PROBLEM DESCRIPTION: Copy the listing exactly, leaving out every picture.

PROVIDED DATA:
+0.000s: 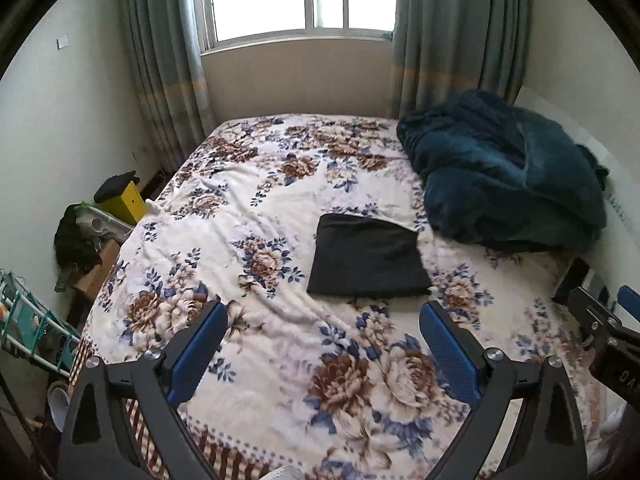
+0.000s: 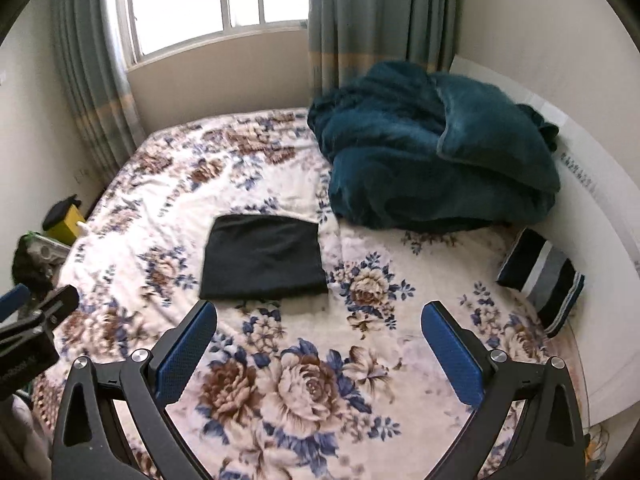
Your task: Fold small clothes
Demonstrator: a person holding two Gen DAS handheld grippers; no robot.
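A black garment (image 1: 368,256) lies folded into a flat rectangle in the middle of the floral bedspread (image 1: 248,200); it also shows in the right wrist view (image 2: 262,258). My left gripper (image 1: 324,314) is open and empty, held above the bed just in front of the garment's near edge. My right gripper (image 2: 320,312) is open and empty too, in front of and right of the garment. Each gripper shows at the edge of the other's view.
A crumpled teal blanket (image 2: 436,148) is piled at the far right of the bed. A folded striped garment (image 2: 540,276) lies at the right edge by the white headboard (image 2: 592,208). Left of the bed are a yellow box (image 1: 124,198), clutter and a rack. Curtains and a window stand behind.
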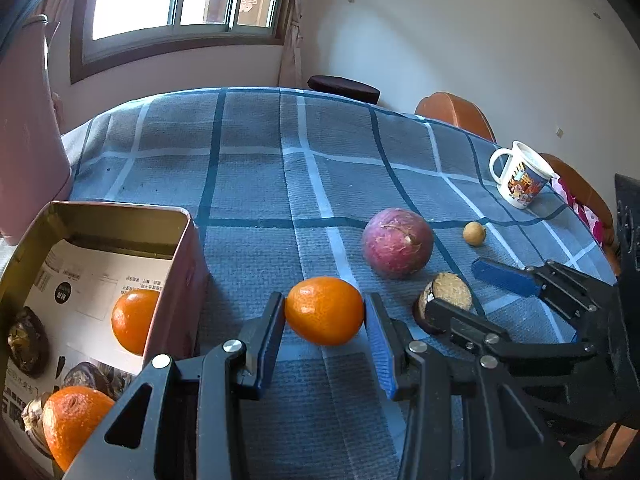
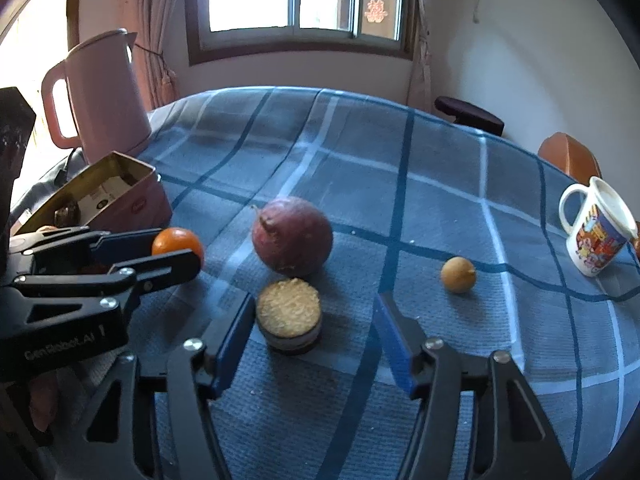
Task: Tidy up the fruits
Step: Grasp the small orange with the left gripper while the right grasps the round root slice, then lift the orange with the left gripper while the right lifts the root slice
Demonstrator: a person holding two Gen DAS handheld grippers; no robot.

YOUR RESPONSE:
+0.000s: 
+0.000s: 
Your task: Fold small clothes
Demonstrator: a person holding two Gen DAS handheld grippers; no robot.
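A black garment (image 1: 368,256) lies folded into a flat rectangle in the middle of the floral bedspread (image 1: 248,200); it also shows in the right wrist view (image 2: 262,258). My left gripper (image 1: 324,314) is open and empty, held above the bed just in front of the garment's near edge. My right gripper (image 2: 320,312) is open and empty too, in front of and right of the garment. Each gripper shows at the edge of the other's view.
A crumpled teal blanket (image 2: 436,148) is piled at the far right of the bed. A folded striped garment (image 2: 540,276) lies at the right edge by the white headboard (image 2: 592,208). Left of the bed are a yellow box (image 1: 124,198), clutter and a rack. Curtains and a window stand behind.
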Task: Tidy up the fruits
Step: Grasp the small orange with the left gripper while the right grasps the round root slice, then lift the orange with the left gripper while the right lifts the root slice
Demonstrator: a person holding two Gen DAS handheld grippers; no robot.

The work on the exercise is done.